▶ **What you need to do**
Each line of the material holding the word "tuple" must be identified and copied.
※ ※ ※
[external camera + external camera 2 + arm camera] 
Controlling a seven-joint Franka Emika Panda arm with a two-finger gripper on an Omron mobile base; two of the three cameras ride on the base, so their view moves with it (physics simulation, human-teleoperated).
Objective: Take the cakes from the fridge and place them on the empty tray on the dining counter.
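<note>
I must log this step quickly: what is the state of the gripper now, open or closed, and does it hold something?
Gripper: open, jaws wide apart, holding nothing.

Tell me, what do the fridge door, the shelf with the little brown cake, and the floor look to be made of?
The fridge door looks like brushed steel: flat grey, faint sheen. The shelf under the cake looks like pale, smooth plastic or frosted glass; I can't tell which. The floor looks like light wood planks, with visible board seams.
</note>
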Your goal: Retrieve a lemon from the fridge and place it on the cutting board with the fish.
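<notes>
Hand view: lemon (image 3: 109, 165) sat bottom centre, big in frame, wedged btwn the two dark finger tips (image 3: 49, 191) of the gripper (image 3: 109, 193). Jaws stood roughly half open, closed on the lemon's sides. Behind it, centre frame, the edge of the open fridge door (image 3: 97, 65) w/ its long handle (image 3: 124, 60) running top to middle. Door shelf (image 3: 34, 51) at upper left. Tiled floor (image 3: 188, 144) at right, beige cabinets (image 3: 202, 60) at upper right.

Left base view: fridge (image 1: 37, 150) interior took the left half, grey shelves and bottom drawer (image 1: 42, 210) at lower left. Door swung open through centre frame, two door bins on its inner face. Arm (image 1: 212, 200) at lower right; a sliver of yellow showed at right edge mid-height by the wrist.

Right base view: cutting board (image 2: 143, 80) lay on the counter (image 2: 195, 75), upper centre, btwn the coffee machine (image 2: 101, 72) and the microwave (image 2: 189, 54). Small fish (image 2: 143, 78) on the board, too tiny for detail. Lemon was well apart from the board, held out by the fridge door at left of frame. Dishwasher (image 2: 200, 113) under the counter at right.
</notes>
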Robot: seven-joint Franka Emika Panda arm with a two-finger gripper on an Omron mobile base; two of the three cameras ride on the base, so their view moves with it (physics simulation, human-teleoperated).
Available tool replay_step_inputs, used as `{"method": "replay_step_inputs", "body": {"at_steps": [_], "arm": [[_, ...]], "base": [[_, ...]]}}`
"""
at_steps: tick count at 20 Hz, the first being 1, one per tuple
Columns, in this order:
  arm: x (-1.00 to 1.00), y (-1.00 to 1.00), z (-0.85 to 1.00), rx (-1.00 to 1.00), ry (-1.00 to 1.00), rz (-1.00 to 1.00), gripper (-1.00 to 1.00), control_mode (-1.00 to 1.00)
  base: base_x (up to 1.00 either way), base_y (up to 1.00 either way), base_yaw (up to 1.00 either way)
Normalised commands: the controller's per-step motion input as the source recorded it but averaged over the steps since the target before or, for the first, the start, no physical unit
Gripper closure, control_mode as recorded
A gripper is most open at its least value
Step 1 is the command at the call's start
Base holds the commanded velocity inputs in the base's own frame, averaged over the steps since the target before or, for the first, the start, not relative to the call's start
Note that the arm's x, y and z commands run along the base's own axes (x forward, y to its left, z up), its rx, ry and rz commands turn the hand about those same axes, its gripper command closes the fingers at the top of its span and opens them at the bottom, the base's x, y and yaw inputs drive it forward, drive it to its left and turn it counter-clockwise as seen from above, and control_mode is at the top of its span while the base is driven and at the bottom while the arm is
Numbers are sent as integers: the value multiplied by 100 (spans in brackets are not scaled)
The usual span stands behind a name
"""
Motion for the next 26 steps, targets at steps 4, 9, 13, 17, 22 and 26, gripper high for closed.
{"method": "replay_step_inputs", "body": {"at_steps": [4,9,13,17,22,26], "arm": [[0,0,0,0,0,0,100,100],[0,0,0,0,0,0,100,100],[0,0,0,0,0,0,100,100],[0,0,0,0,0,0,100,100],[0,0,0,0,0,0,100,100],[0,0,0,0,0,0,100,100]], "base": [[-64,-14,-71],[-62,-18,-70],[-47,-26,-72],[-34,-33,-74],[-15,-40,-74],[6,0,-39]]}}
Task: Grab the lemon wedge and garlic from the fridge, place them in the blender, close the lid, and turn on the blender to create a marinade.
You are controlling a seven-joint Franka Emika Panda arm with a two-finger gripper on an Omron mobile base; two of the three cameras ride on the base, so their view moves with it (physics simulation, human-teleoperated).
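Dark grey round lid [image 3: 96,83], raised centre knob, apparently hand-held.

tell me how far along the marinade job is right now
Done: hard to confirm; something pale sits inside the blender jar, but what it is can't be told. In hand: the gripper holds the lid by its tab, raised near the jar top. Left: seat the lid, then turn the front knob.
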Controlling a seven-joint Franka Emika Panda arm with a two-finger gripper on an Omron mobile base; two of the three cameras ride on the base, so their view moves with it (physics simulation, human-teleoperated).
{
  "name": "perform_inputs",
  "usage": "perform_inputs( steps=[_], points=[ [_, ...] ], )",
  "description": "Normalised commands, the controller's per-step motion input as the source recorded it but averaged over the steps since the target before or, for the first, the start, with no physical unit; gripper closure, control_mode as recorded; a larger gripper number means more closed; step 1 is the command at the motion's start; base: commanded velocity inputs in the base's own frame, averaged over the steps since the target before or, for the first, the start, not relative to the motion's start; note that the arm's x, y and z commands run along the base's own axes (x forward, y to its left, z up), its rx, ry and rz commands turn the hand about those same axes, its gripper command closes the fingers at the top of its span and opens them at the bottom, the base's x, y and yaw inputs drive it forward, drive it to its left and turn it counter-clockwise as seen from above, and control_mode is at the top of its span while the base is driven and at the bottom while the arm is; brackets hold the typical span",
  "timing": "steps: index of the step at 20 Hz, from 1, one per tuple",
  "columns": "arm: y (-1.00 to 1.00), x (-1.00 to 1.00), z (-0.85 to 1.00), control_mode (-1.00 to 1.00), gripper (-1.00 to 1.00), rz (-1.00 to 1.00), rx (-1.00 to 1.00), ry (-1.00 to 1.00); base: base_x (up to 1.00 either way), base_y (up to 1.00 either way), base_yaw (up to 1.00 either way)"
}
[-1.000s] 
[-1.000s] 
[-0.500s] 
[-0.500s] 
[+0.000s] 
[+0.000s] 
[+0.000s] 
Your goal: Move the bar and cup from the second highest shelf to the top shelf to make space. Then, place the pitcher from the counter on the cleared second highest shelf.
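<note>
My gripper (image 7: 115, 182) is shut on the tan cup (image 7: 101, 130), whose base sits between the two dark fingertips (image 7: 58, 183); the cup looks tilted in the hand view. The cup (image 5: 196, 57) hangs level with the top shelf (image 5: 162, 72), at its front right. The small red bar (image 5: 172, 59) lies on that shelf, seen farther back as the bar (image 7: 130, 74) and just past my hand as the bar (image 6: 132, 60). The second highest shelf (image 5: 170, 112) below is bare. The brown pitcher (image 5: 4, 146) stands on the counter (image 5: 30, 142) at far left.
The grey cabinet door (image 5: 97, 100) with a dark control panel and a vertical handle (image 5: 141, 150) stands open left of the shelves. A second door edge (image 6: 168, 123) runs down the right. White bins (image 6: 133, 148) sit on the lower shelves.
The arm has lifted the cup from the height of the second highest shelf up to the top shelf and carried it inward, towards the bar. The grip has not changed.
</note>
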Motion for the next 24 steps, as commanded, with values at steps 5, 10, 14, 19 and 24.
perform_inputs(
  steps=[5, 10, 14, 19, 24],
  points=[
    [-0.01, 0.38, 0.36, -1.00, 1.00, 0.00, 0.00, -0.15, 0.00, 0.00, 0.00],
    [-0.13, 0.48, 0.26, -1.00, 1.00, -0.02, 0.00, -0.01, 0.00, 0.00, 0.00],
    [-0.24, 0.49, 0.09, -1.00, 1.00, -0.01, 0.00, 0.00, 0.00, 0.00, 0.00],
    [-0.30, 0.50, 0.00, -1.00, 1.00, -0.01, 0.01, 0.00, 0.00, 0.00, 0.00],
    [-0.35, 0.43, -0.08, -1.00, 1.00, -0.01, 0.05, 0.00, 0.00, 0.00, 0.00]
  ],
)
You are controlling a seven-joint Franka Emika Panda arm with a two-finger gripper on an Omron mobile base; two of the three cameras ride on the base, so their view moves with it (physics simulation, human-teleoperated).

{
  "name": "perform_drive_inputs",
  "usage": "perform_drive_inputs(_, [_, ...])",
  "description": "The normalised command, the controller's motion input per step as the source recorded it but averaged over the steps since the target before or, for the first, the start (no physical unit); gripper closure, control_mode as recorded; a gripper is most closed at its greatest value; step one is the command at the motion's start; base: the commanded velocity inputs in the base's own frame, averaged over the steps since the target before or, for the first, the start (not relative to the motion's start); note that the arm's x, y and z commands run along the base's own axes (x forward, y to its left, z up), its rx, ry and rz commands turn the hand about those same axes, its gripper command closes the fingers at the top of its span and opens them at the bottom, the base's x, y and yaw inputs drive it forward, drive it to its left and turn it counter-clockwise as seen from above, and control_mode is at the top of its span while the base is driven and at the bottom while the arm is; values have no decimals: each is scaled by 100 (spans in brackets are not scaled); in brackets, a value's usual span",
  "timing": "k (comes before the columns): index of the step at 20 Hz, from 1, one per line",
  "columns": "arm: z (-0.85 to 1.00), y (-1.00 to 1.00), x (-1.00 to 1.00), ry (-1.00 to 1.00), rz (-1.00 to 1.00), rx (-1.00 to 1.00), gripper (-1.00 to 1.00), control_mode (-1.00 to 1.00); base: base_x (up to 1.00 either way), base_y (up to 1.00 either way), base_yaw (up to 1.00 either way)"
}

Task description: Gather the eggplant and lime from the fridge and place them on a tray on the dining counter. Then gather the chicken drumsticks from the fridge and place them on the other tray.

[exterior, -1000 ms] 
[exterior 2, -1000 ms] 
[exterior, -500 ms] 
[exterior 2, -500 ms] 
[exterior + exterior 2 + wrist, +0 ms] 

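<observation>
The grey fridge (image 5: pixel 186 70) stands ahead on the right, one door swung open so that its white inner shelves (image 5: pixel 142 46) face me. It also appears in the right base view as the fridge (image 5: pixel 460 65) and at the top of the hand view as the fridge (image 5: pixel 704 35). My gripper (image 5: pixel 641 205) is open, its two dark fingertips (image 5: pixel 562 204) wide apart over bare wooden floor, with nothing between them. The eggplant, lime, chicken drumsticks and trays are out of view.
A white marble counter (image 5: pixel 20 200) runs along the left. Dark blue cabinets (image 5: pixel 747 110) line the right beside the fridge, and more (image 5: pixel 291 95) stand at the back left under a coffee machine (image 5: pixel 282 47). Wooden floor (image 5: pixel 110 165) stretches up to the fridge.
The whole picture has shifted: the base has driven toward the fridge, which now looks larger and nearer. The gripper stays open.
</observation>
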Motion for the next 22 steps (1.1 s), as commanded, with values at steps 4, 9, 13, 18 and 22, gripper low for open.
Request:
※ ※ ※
▶ **Exercise output**
at_steps: tick count at 20 Hz, the first being 1, one per tuple
  "timing": "steps: index of the step at 20 Hz, from 1, one per tuple",

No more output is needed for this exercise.